Frequently asked questions about changes to Skilled Worker visas

As part of the Government’s 5-point Plan to Curb Net Migration big changes have been introduced for the salary requirement for Skilled Worker visas. While the basic structure to the Rules remains the same, we have answered some common questions employers and employees have about the new requirements. 

Salary thresholds 

Question: Can you explain the difference between the going rate and the general salary and lower general salary and when to consider them

Answer: A skilled worker must meet either the general salary requirement or the ‘going rate’ for their role, whichever is higher. The ‘going rate’ is the occupation specific salary requirement and this is based on data from the Office for National Statistics (ONS) Annual Survey of Hours and Earnings (ASHE).  

For skilled workers who qualify for the transitional provisions the general salary requirement is now £29,000 or the ‘going rate’ of the 25th percentile for the occupation code, whichever is higher. 

For new applicants, sponsored after 4 April 2024 the general salary requirement is now £38,700 or the ‘going rate’ of the 50th percentile for the occupation code, whichever is higher.

Question: Can I clarify something regarding the salaries allowable thresholds being based on 37.5 hours per week  - if someone is working say 20 hours should this also be pro-ratad? So basically anyone doing less than 37.5 or more than 37.5 hours should be calculated? 

Answer: That’s correct, the annual salaries for the ‘going rate’ are based on a 37.5-hour working week. They must be pro-rated for other working patterns, based on the hourly rates applicable for role being sponsored.

Question: General salary threshold - is this also pro-rata'd for part-time or other working hours, e.g. 35 hours per week or 48 hours per week?

Answer: The general threshold is the same, regardless of how many hours a week the applicant is sponsored to work.
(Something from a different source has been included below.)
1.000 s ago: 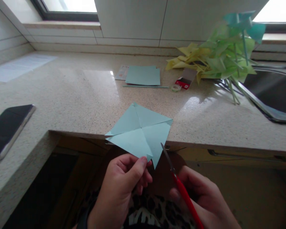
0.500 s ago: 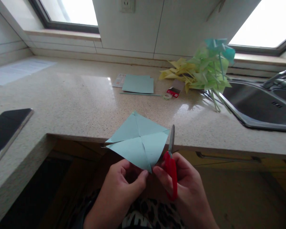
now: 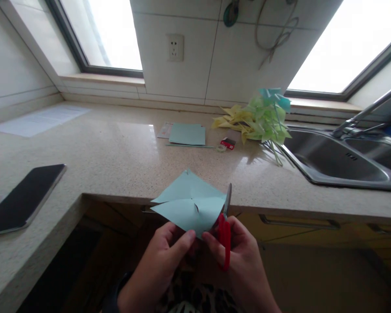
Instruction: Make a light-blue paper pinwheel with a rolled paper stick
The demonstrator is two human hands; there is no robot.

It cannot be pro-rated for part-time work.

Transitional Arrangements 

Question: Do the transitional arrangements apply if they have a skilled worker visa with one employer and then move to another employer on a skilled worker visa?

Answer: Yes, when someone has had their certificate of sponsorship for their Skilled Worker visa assigned before 4 April 2024 and they have continually held one or more Skilled Worker visas since then, the transitional arrangements will apply to them.  In those circumstances, they can move to a different role with the same employer or move from one sponsor to a new sponsor, subject to all requirements being met for the Skilled Worker visa route. 

It is important to note that for their new role the salary will need to meet general transitional salary requirement of £29,000 or the ‘going rate’ of the 25th percentile for the occupation code, whichever is higher and employers should be aware that even for the Transitional Going rate there has been a big jump in the salary requirement as you can see from the examples below:-

SOC 2010SOC 2020Pre-4 April 2024 Going rateTransitional Going rate
Programmers and software development professionals (2136)Programmers and software development professionals (2134)£27,200£36,300
Architects (2431)Architects (2451)£26,320£38,800

IT business analysts, architects and systems designers (2135)

IT business analysts, architects and systems designers (2133)


Health and Care

Question: NHS Scotland now has full time hours of 37 and not 37.5. Will UKVI know that when we put 37 hours per week on a Certificate of Sponsorship (CoS) it's not part time?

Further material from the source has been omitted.